Trends like the rise of the designer youth hostel attest that people of all ages now expect accommodations with more thoughtful design, a premise that is fueling a revolution in private student housing in cities like London, where a new breed of design-conscious, amenities-packed housing complexes is reinventing the standard dingy dorm.
In August, New York City–based developer Macro Sea, along with CIEE, the oldest and largest nonprofit study abroad and intercultural exchange organization in the U.S., launched the G27 Global Institute in Berlin.
Calling the complex “a groundbreaking design-centric residence for students studying abroad,” the developers say in a project description that they approached the student digs with “the best category of design in mind, treating the increasingly sophisticated and mobile student population as travelers seeking authenticity.”
And what broadcasts authenticity more than a century-old industrial building in the middle of Berlin’s Kreuzberg neighborhood converted into an 85,000-square-foot “vertical campus” where dorms, classrooms, dining facilities, and common spaces mingle under the same roof?

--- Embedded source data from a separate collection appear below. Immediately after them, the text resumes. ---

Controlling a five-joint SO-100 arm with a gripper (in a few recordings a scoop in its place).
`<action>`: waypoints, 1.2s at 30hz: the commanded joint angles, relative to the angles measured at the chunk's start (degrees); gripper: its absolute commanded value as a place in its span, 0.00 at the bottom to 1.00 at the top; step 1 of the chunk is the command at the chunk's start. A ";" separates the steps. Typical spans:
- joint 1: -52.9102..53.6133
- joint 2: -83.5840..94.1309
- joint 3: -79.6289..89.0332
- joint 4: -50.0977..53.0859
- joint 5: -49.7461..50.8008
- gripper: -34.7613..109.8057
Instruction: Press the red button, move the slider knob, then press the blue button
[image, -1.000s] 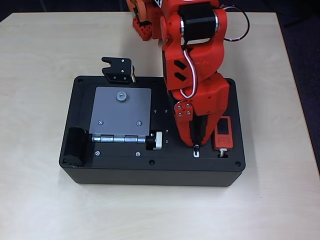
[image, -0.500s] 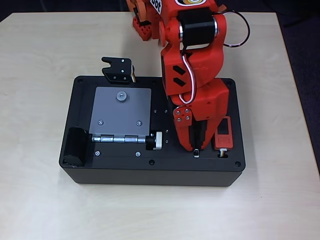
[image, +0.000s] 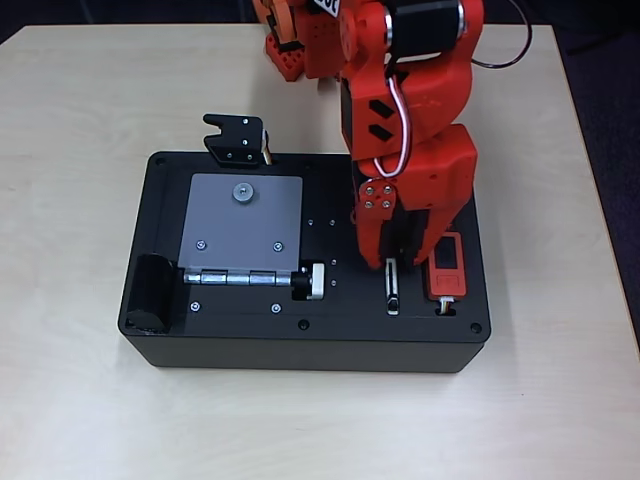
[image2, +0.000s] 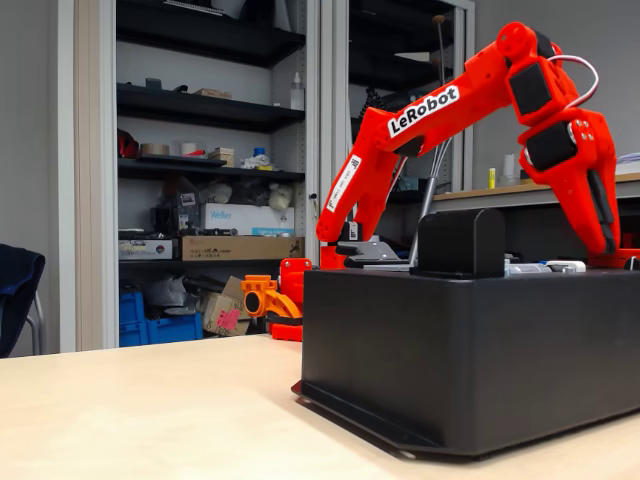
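In the overhead view, the box (image: 300, 345) sits on the bench (image: 80, 100). On its top, the hinged plate (image: 243, 225) lies at the left, with the cylindrical knob (image: 312, 281) at its near right corner. Right of the knob runs the slot track (image: 393, 292). The claw (image: 392, 262) stands over the track's far end. The rectangular device (image: 447, 268) lies just right of the track.

You get even, bright light from above; soft shadows under the black box (image: 300, 345); both views stay sharp.
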 joint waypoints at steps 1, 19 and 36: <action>-1.67 5.10 0.35 1.14 0.79 0.41; -5.27 22.32 20.21 0.44 5.71 0.61; -5.54 29.36 31.55 -10.90 -3.69 0.63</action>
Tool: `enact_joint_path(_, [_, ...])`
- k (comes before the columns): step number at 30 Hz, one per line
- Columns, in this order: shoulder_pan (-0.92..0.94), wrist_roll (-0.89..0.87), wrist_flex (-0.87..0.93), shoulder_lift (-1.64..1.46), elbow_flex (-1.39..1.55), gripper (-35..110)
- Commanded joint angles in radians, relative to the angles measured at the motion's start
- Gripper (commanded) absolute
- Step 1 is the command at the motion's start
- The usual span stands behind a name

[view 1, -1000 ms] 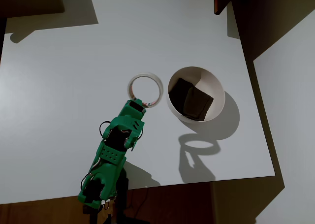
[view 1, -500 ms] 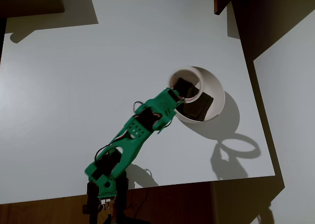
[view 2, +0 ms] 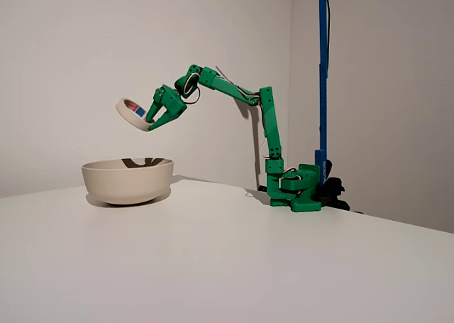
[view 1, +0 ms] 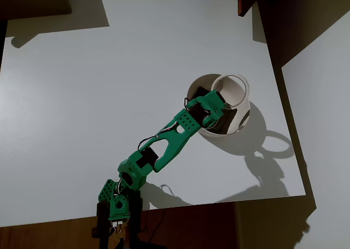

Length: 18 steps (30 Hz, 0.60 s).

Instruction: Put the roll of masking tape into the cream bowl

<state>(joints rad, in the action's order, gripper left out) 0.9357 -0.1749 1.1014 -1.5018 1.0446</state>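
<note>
Fingers (view 1: 219, 103) clamp the roll of masking tape (view 1: 229, 90) in the overhead view, right of centre, over the cream bowl (view 1: 244, 115) holding dark square pieces (view 1: 225, 121) (apparently two). Fixed view, upper left: the tilted roll (view 2: 133, 114) hangs above the bowl (view 2: 128, 179), clear of its rim, on the white tabletop (view 2: 234, 259).

No text, brand, number or sign can be read anywhere. The roll of masking tape (view 2: 133, 114) carries red and blue print on its inner core, visible in the fixed view, but the marks are too small to make out as letters.
</note>
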Motion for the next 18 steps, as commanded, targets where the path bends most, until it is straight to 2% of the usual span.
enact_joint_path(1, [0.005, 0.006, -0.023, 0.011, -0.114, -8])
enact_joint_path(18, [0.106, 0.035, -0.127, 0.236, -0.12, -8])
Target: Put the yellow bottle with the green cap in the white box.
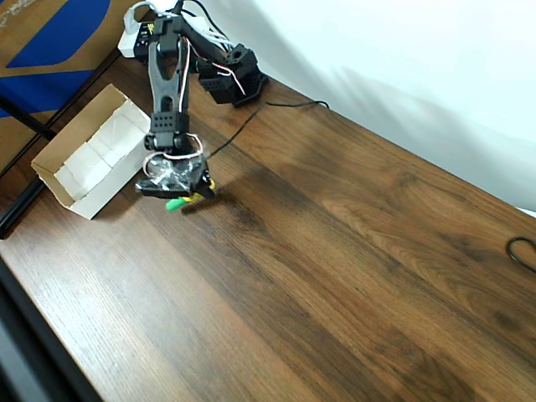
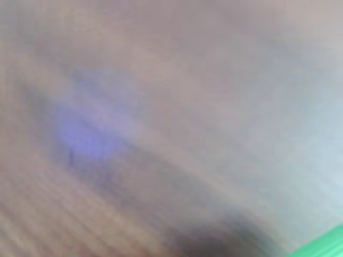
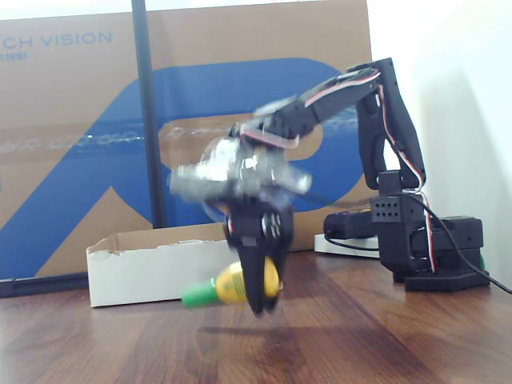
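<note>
The yellow bottle with the green cap (image 3: 228, 286) hangs a little above the table, lying sideways with its cap pointing left in the fixed view. My gripper (image 3: 258, 292) is shut on its yellow body. From overhead, the gripper (image 1: 194, 196) holds the bottle (image 1: 177, 203) just right of the white box (image 1: 79, 172), near its front corner. The white box (image 3: 152, 268) stands behind and left of the bottle in the fixed view. A green sliver of the cap (image 2: 321, 243) shows at the bottom right of the blurred wrist view.
A brown-and-blue cardboard sheet (image 3: 80, 144) stands behind the box. The arm's black base (image 1: 239, 75) sits at the table's back, with a cable (image 1: 276, 107) trailing right. Open wooden tabletop (image 1: 335, 268) spreads to the right and front.
</note>
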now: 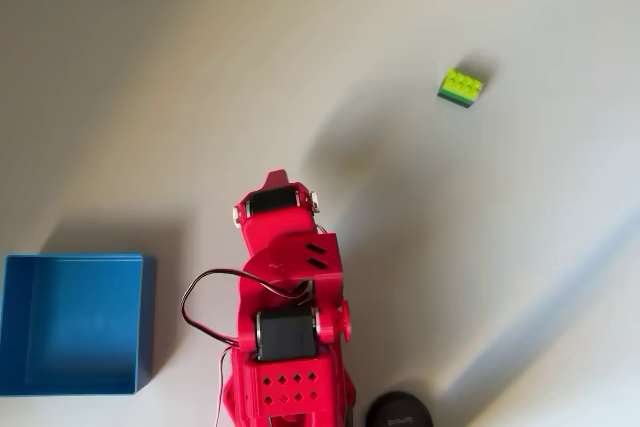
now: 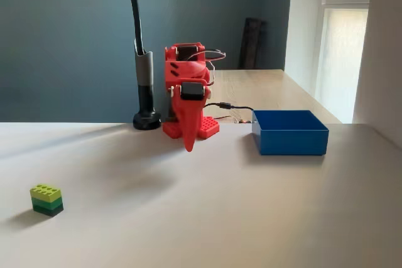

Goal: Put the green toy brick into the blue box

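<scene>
The counter (image 2: 251, 218) is a pale, matte surface, bare apart from the robot, a box, a brick and a lamp stand. In the fixed view a dark teal wall (image 2: 69, 36) closes the far side of the room, a bright window with a blind (image 2: 342, 48) lights it from the right, and a second wooden tabletop (image 2: 264, 86) runs away behind the arm. A black pole on a round base (image 2: 146, 119) stands just left of the arm there; in the overhead view its base (image 1: 398, 410) shows at the bottom edge, right of the arm.

The red arm (image 2: 188, 92) is folded over its base, and its fingers (image 2: 188, 145) hang down to a single red point just above the counter; they appear closed together, with nothing between them. In the overhead view the fingers are hidden under the arm's (image 1: 285, 287) upper joints.

The green toy brick (image 2: 46, 199) sits flat on the counter, studs up, well apart from the fingers: near and to the left in the fixed view, and far and to the right (image 1: 460, 86) in the overhead view. The blue box (image 2: 289, 131) stands open and empty to the right of the arm in the fixed view, and at the left bottom corner (image 1: 72, 322) in the overhead view.

The fixed view shows the brick's lime upper layer over a darker green one and the box's outer wall; the overhead view shows the box's flat floor.
</scene>
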Robot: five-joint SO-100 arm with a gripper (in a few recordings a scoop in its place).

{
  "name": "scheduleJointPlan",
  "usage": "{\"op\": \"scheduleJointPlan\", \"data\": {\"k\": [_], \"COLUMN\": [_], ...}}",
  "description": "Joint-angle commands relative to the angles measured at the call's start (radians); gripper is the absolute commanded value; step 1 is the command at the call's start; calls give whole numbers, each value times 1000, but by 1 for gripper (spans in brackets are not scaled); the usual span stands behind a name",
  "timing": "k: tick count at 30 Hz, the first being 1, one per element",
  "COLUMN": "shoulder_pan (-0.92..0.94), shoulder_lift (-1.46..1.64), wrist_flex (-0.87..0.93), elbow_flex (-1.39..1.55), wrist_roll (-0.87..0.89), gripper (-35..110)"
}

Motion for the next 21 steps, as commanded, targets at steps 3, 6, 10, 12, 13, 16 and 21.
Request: {"op": "scheduleJointPlan", "data": {"k": [3,6,10,12,13,16,21], "shoulder_pan": [-11,-11,-11,-9,-9,-8,-8], "shoulder_lift": [26,26,26,26,26,26,23], "wrist_flex": [15,15,15,15,15,15,3], "elbow_flex": [-8,-8,-8,-8,-8,-8,-15], "wrist_roll": [-5,-5,-5,-3,-3,-2,-3], "gripper": [0,0,0,0,0,0,0]}}
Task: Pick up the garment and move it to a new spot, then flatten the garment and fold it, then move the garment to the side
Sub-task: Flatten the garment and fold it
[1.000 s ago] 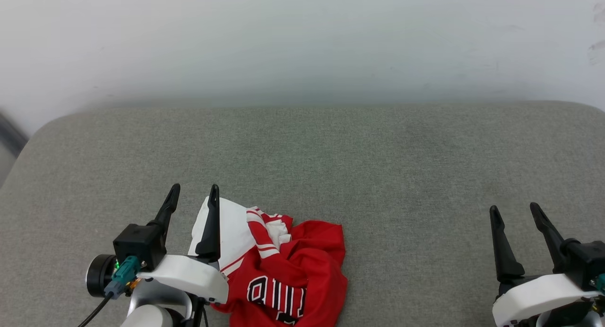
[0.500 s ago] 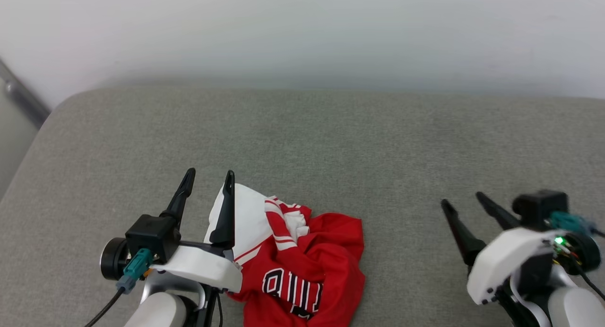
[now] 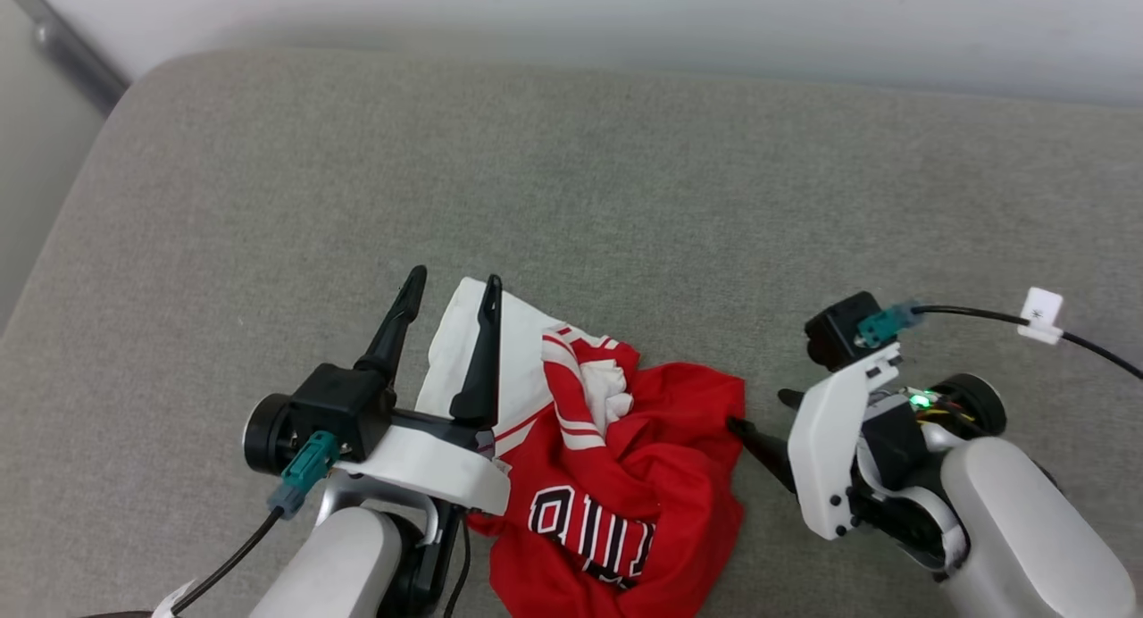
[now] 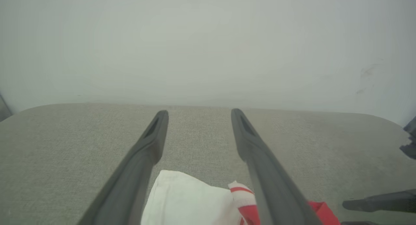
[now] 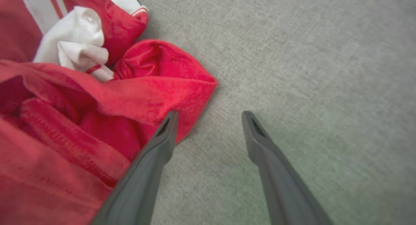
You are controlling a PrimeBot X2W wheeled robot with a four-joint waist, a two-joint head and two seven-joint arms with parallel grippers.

Recognizing that “student’s tastes for housing have long evolved from traditional mass-produced dorm room furniture, ping pong tables and dilapidated couches,” Macro Sea created the kind of student housing, with a consciously pared-down neo-industrial aesthetic and quirky mix of reclaimed furniture and raw materials, that looks like a slightly less gimmicky version of the new generation offices that students will transition to after graduation.
Communal spaces filled with Danish, vintage, and repurposed local furniture; a monumental fireplace; a marble bar and café; and layered lighting create the requisite multiple social hubs, including community kitchens and a variety of lounge spaces decorated with art and photographs.
The 200-bed dorms are the “antithesis of the institutional dorm room setup,” the developers say, with furniture salvaged from the property before demolition and flexible layouts.*
Since opening in mid-August, the G27 Global Institute is home to 110 students. Macro Sea says that they have plans to expand with similar projects in London, Rome, Paris, and beyond in the next few years.
*Correction, Sept. 22, 2015: This post originally misstated the number of units in the G27 Global Institute. It has 200 beds, not 200 rooms.